**What you will do**
Say, as a bare number, how many lines of the listing hold "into".

== Dataset extract

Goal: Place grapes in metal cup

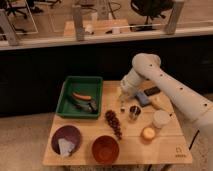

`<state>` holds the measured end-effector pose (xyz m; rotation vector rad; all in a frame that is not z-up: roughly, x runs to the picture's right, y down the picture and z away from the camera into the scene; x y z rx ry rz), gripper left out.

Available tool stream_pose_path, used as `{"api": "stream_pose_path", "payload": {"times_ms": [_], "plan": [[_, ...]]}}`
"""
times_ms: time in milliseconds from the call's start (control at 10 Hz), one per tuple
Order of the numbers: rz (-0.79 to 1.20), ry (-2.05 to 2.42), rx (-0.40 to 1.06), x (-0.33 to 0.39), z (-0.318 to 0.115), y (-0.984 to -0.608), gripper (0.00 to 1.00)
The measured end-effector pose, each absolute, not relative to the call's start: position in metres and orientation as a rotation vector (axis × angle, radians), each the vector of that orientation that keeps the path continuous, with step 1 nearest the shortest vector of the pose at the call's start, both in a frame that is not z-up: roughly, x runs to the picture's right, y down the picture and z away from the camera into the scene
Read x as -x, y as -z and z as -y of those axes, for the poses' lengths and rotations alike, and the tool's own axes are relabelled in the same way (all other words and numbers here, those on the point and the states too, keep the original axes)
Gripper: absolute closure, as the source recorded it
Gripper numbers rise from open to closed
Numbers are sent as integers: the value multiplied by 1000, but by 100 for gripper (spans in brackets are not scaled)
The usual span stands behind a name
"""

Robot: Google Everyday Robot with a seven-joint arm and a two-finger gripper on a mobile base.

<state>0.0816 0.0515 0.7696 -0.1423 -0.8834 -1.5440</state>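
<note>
Grapes (113, 124) lie loose on tabletop (160, 150), near the hand (122, 103), on its camera-facing side. Their long axis runs roughly toward the camera. Metal cup (134, 111) is just beside both. Arm bends down from a high elbow and the hand points downward. Its opening cannot be told, and nothing is visibly held.

The table (165, 145) is pale wood, matt and smooth. Centre frame, the gripper (122, 102) hangs just left of the metal cup (134, 111), and that cup is bright, polished silver. The arm (165, 82) above wears a smooth white shell with a soft sheen. The grapes (113, 124) look dark and dull-skinned. Left of centre, the green tray (67, 97) reads as plastic. Lower centre, the red-brown bowl (105, 149) looks glossy.
</note>
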Motion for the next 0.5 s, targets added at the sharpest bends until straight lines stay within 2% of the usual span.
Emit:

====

**Solution to this task**
2